Dan at midvale sportsman warehouse does a dam good job.


----------



## hunter_orange13 (Oct 11, 2008)

has any1 heard of the RMS pro-shop in logan? found it on google earth


----------



## ut1031 (Sep 13, 2007)

yeah, they are an Elite dealer...........


----------



## Curley (Jan 29, 2008)

In Logan Top of Utah archery is suppose to be top notch. Heard nothing but good things about those guys.


----------



## Hooligan (Sep 11, 2008)

+1 for Tom at Sportsman's in Riverdale, Very Helpful, set up my bow that I purchased on Ebay and even gave me a few pointers shooting at that mini range behind the counter. Swapped out Cams and Adjusted the draw length for free.


----------



## wapiti67 (Oct 2, 2007)

I didn't know PRO had his shop up and running... :wink:


----------



## hunter_orange13 (Oct 11, 2008)

do you think if i took my old browning bow to the shop inlogan they could help me with it???


----------



## droptine801 (Sep 26, 2007)

Wild arrow has great service heard they are moving to a bigger shop .


----------



## Curley (Jan 29, 2008)

I'm sure the guys up in Logan would love to help you and earn your business. Seem like great people. Hope they do good up in that neck of the woods


----------



## elk22hunter (Sep 7, 2007)

hunter_orange13 said:


> has any1 heard of the RMS pro-shop in logan? found it on google earth


The guys name is Lance and has a little shop next door to a taxidermist. It is about 900 west and 200 north in Logan. He is a very nice guy and has an ok shop. He has around 4 lanes but you can shoot at either 20 or 30 yards. He is going to do a league with all kinds of options as far as targets and distances. Good place to stop in and shoot the bull while watching videos on his comfy setting of couches.
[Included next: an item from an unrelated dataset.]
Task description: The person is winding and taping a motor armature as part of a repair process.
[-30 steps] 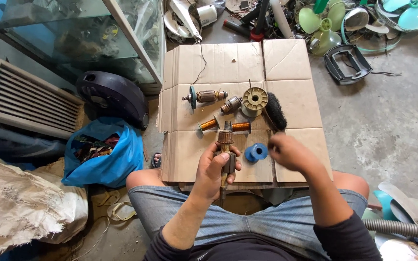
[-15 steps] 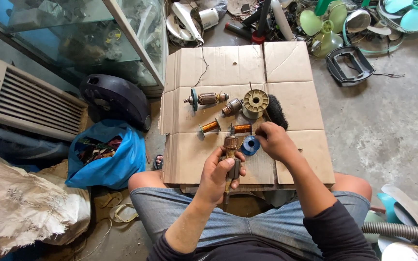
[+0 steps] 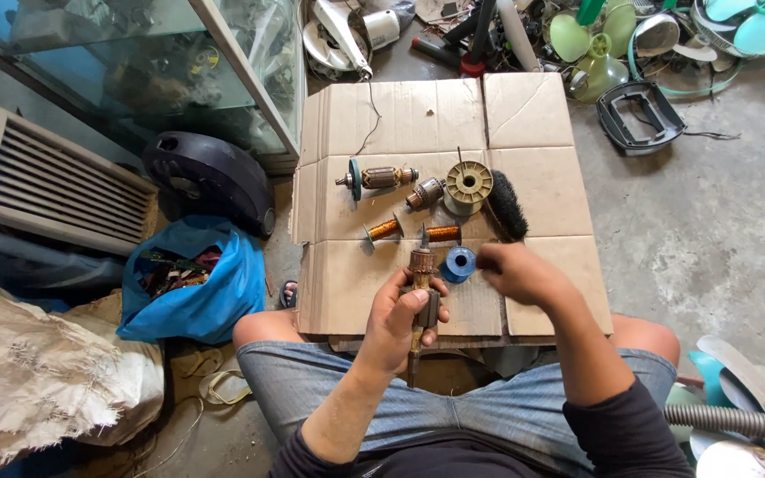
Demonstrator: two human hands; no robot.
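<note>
Left hand (image 3: 397, 314) grip around armature (image 3: 421, 296)

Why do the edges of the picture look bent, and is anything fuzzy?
Head view: the wide lens bows the edges, so the white grille at left leans; daylight is soft, with only faint shadows on the cardboard; the glass cabinet shows pale reflections; the left hand holding the motor rotor is sharp, the right hand slightly smeared.

Rusty motor armature (image 3: 421, 288) upright in left fist; blue spool (image 3: 459, 263) on cardboard.
</note>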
He doesn't have Mathews so its tough to call it an Archery shop but he does have a nice selection of "wanna be" bows.


----------



## Mojo1 (Sep 8, 2007)

elk22hunter said:


> hunter_orange13 said:
> 
> 
> > has any1 heard of the RMS pro-shop in logan? found it on google earth
> ...


Well now not handling those crappy Mathews is a start in the right direction, I might have to send some of my business his way. :lol:  :wink:


----------



## hunter_orange13 (Oct 11, 2008)

sweet. i'll have to go check it out!!!


----------



## adamsoa (Oct 29, 2007)

Roy and Kat used to have a shop in Brigham. They are small but they were great to work with and very nice. if you are interested I think I can find their number for you.


----------



## hunter_orange13 (Oct 11, 2008)

adamsoa said:


> Roy and Kat used to have a shop in Brigham. They are small but they were great to work with and very nice. if you are interested I think I can find their number for you.


that would be GREAT!

one of my friends said theres a shop in ogden thats going out of buissness, does any1 know aything about this shop?


----------